Advertisement

State Fines Center for the Disabled

Share
Times Staff Writer

The state Department of Health Services announced Wednesday that it has fined a state-run center for the developmentally disabled in Costa Mesa $80,000 and issued the most severe citation possible after a patient suffocated there a year ago.

The department concluded that the 30-year-old patient at Fairview Developmental Center died because of poor care.

A staff member making rounds on July 5, 2002, found the woman at 5 a.m. between the side rail and her bed, with her head on the floor and her feet on the bed, according to department documents. She was not breathing and had no pulse.

Advertisement

The woman, whose name was not released, was severely mentally retarded and suffered from spastic movements and impaired speech. The patient “was totally dependent on staff for all activities of daily living,” department records said. “She lacks adequate protective reflexes and awareness of surrounding environment.”

Deputy State Atty. Gen. John Tavetian, who is representing Fairview, declined to comment because of pending litigation.

Fairview will have to pay only $52,000 because it did not appeal the case, as state law allows.

The center could have been fined $100,000. Leah Brooks, a health services spokeswoman, said the facility did not have a recent history of citations, which was the reason it did not receive the maximum fine.

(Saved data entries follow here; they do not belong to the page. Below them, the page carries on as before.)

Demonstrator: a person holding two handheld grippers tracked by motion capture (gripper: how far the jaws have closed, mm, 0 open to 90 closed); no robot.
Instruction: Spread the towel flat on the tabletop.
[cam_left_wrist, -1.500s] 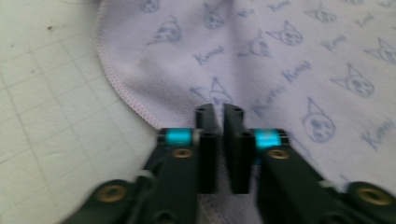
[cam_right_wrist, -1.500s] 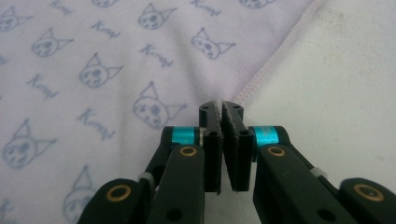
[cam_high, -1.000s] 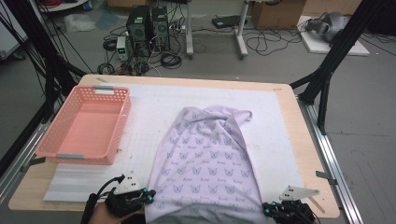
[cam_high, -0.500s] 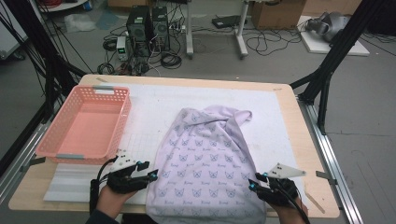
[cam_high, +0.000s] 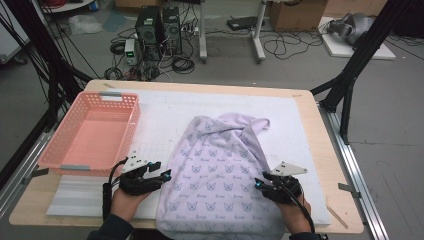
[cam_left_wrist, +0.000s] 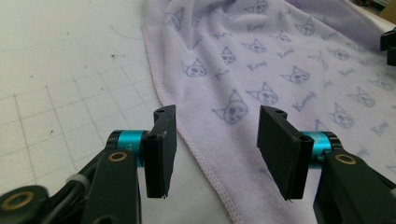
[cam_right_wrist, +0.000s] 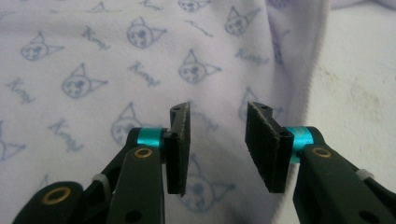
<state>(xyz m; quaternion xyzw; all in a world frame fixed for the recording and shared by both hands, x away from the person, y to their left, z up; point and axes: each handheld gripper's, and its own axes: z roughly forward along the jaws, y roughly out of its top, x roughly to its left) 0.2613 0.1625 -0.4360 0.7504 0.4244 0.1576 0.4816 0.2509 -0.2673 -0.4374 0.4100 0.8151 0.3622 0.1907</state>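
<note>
Table (cam_high: 320, 107) carries a mat (cam_high: 165, 112). Basket (cam_high: 91, 131) on the mat, left of frame. Cloth (cam_high: 220, 170) lies centre, its lower edge hanging over the near table edge. Left hand-held gripper (cam_high: 162, 176) just beside the cloth's left edge; right hand-held gripper (cam_high: 260, 184) over its right edge, lower right.

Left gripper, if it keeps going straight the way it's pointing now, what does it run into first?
Most likely the lilac cloth. The left gripper has its jaws open, nothing gripped, and the cloth's stitched edge runs right between them. Depth is hard to judge, so height above the cloth is unclear.
</note>
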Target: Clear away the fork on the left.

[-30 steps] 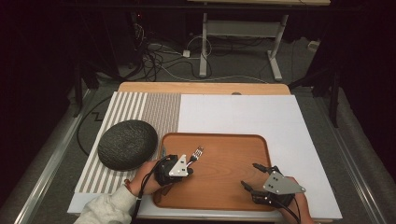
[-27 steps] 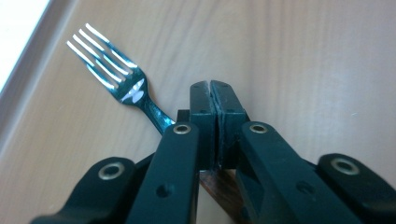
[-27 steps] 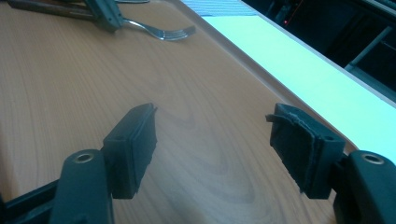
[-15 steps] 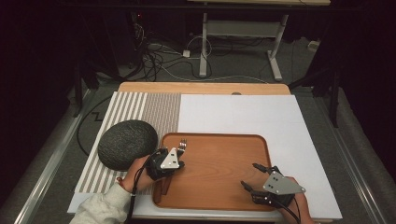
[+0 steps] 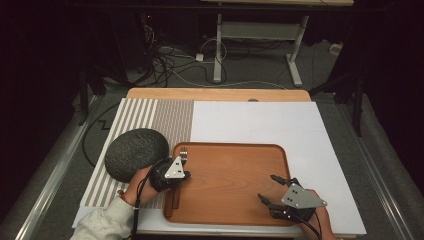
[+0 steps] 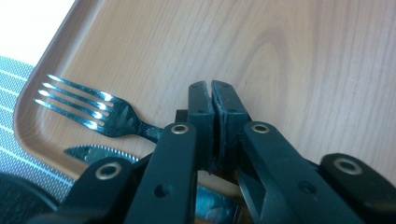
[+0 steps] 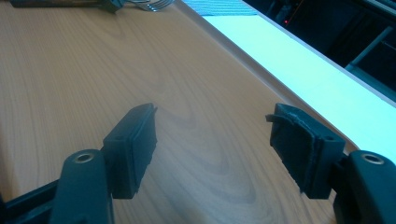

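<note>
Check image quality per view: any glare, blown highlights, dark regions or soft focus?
High view: the floor beyond the table is very dark, the white mat bright but readable. Left gripper view: the fork tines carry sharp specular glints, and the near jaws look slightly soft. Right gripper view: the white mat strip beside the wooden tray is blown out, with the far tray edge blurred.

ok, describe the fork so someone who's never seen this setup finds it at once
Start at the wooden tray on the near half of the white table. Go to its far-left corner, next to the dark round stone-like object: the fork lies there, ahead of the left gripper. Its four shiny tines set it apart from the serrated knife beside it.
</note>
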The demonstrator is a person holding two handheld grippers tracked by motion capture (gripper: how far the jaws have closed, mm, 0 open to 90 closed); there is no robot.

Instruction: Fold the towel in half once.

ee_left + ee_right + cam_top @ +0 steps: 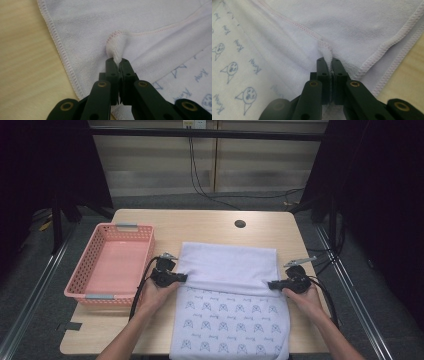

Department records show that an extra railing was placed on one side of the woman’s bed to prevent her from falling out.

The side rails on 32 beds in her unit were repaired 45 times the previous year, according to the department. According to department interviews with Fairview staff, when the head of the bed was raised, a gap opened between it and the side rails.

Advertisement

The agency’s report found that Fairview’s failure “to maintain side rails in operable condition caused Patient A to get caught between the side rails and mattress and die.”